Try it –
Where the records below show the word "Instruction" in a line, please copy that line.

Records for this task –
********
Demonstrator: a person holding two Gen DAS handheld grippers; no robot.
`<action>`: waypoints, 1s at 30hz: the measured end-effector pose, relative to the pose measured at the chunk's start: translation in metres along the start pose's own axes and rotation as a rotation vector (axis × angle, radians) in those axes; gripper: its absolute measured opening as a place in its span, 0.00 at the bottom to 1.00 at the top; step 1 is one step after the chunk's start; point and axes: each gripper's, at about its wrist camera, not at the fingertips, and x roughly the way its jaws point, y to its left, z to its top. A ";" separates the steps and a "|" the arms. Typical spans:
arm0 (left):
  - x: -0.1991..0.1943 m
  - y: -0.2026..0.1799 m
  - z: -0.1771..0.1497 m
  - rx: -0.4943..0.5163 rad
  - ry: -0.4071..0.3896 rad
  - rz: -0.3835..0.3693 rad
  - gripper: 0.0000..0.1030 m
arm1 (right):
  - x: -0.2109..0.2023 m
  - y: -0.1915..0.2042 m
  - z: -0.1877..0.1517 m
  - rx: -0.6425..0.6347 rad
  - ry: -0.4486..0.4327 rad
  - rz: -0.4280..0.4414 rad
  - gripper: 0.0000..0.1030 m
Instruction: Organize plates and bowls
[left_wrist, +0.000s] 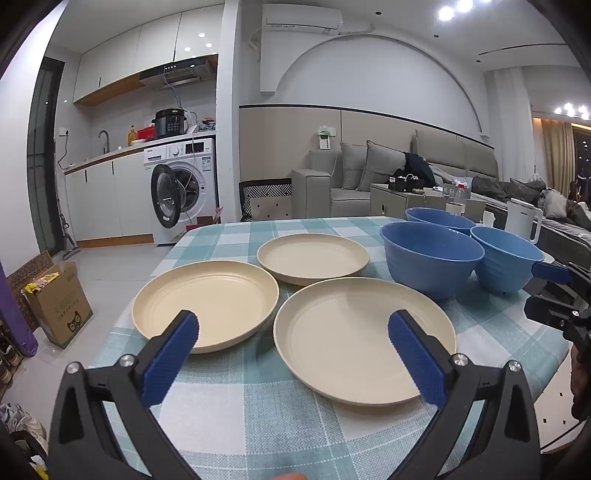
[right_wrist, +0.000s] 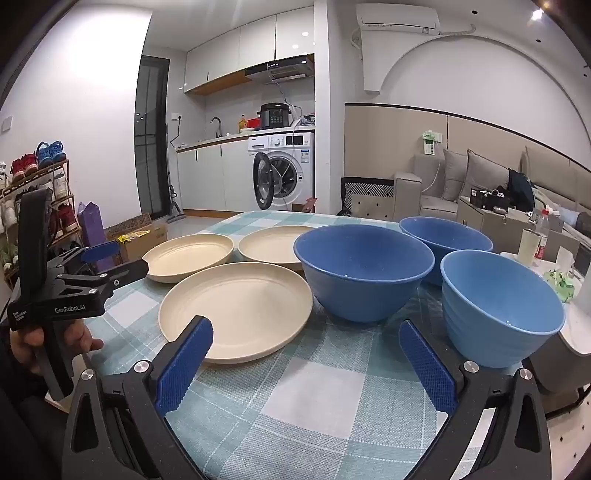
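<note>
Checked tablecloth (left_wrist: 258, 406) covers table; three cream plates (left_wrist: 207, 302), three blue bowls (left_wrist: 430, 258) on it

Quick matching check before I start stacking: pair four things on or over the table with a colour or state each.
Things:
1. nearest plate
2. nearest bowl
3. tablecloth
4. left claw

States:
A. light blue, upright, empty
B. wide open, holding nothing
C. teal and white checks
D. cream, flat on the cloth, unstacked

Pairs: 1-D, 2-A, 3-C, 4-B
</note>
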 end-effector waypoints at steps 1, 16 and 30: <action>0.000 0.000 0.000 -0.003 -0.003 0.000 1.00 | 0.000 0.000 0.000 0.009 0.003 0.005 1.00; -0.001 0.001 0.000 0.003 -0.002 0.000 1.00 | 0.000 -0.001 0.000 0.007 -0.004 0.005 1.00; 0.002 -0.006 0.001 0.008 0.000 0.000 1.00 | -0.001 -0.001 0.000 0.006 -0.005 0.002 1.00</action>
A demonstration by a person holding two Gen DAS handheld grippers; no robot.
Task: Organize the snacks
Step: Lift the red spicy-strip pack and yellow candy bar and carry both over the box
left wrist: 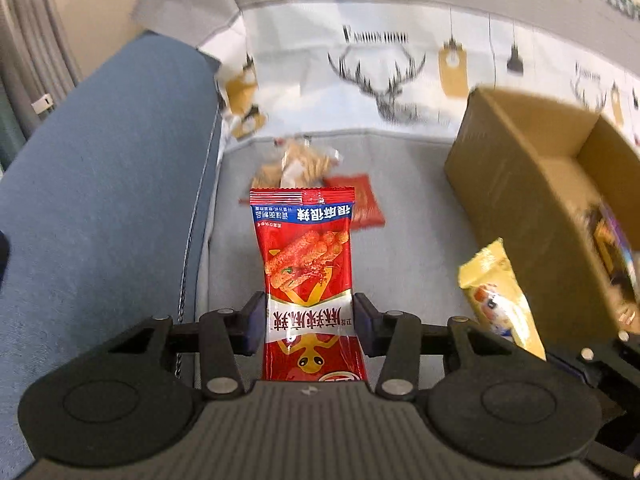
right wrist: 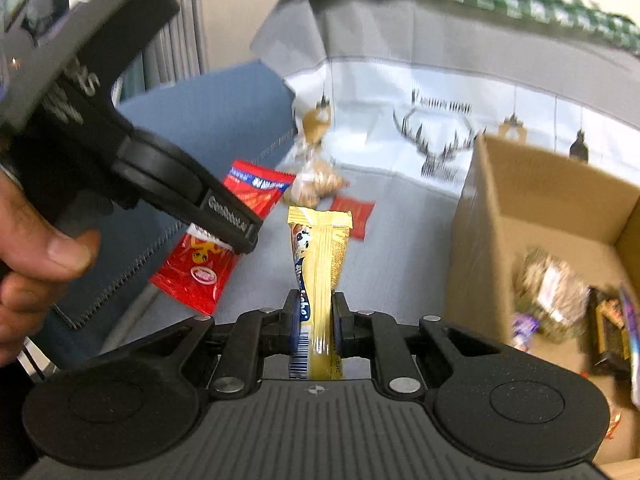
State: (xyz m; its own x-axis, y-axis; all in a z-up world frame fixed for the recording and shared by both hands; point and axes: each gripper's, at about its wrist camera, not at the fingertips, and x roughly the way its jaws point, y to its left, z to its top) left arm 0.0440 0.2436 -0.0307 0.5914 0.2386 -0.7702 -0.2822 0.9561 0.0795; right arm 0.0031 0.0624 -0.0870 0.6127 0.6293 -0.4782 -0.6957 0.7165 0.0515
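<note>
The right gripper (right wrist: pixel 314 322) clamps a yellow snack bar (right wrist: pixel 320 256) between its fingers. To its left, a hand (right wrist: pixel 28 256) holds the left gripper (right wrist: pixel 224 220), which grips a red snack packet (right wrist: pixel 200 268). An open cardboard box (right wrist: pixel 520 192) holding snacks sits to the right.

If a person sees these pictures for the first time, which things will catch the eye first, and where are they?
First comes the red snack packet, clamped in the left claw above the grey sofa seat. Next is the yellow snack bar, gripped in the right claw beside it. On the right stands an open cardboard box with several snacks already inside, and two more packets lie on the seat near the deer-print cover.
</note>
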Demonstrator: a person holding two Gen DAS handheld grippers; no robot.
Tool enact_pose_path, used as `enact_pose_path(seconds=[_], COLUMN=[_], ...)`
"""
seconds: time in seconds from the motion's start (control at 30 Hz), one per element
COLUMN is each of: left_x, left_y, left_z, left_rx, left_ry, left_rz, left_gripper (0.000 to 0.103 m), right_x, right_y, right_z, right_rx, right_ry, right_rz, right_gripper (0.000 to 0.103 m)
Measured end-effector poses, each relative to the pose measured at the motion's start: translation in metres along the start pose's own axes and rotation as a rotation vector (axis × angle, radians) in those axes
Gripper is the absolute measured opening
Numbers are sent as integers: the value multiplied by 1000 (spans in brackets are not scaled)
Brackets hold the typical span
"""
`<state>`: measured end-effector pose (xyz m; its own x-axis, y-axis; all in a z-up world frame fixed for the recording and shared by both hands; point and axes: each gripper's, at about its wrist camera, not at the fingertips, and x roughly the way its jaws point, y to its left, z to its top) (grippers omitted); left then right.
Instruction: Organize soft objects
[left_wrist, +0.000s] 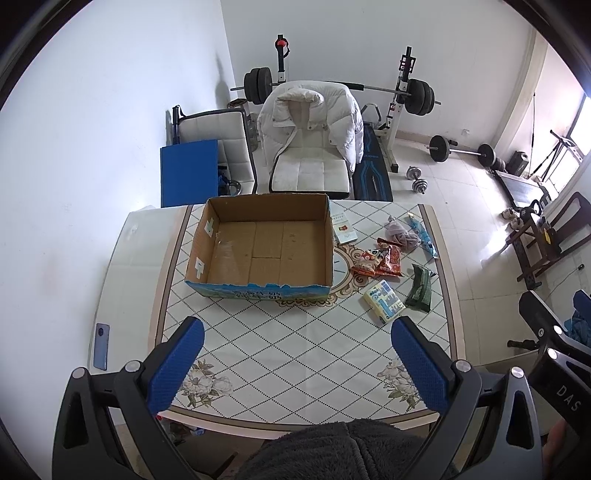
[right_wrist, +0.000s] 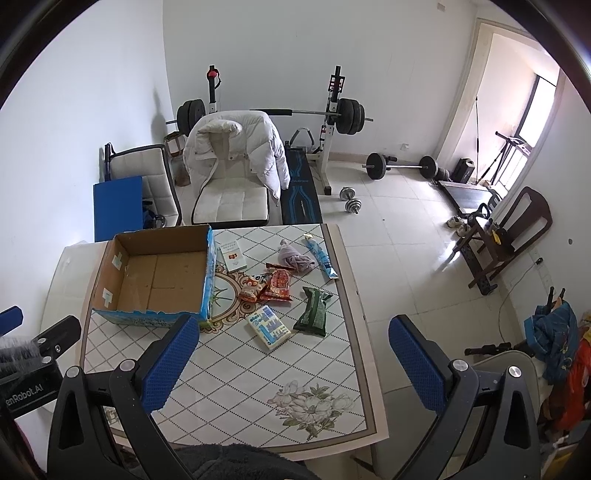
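Observation:
An empty cardboard box (left_wrist: 266, 243) (right_wrist: 155, 277) stands on the patterned table (left_wrist: 295, 339) (right_wrist: 236, 362). To its right lie a purple cloth bundle (left_wrist: 400, 232) (right_wrist: 293, 258), red snack packets (left_wrist: 380, 262) (right_wrist: 273, 286), a yellow-and-blue pack (left_wrist: 384, 301) (right_wrist: 271, 326), a dark green pouch (left_wrist: 419, 288) (right_wrist: 314, 312), a blue tube pack (left_wrist: 423, 236) (right_wrist: 321, 258) and a white booklet (left_wrist: 343, 227) (right_wrist: 232, 256). My left gripper (left_wrist: 297, 363) hangs open above the table's near part. My right gripper (right_wrist: 293, 363) is open too, over the near right edge.
A phone (left_wrist: 101, 345) lies at the table's left rim. Behind the table stand a white chair with a white jacket (left_wrist: 310, 129) (right_wrist: 236, 162), a blue board (left_wrist: 188, 171), a barbell rack (left_wrist: 402, 92) and dumbbells (right_wrist: 351, 201). A wooden chair (right_wrist: 509, 236) stands right.

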<state>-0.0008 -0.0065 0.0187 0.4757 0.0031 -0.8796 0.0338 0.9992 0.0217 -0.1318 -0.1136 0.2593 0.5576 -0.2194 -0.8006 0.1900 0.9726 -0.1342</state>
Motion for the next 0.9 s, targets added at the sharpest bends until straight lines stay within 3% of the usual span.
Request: enact_pose_path(seconds=[0.9], left_x=[-7], left_y=[-3], left_z=[1], left_rx=[2], left_ry=[-3], left_rz=[-1], left_gripper=[103], right_x=[-9], right_y=[-1], right_z=[2], right_rx=[-3], right_ry=[-18], right_rz=[-3], right_gripper=[103])
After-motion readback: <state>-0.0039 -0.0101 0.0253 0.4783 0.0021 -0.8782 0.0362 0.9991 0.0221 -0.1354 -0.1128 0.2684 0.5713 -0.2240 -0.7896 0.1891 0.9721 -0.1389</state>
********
Written answer –
Instruction: Organize plates and bowls
Instruction: Organize soft objects

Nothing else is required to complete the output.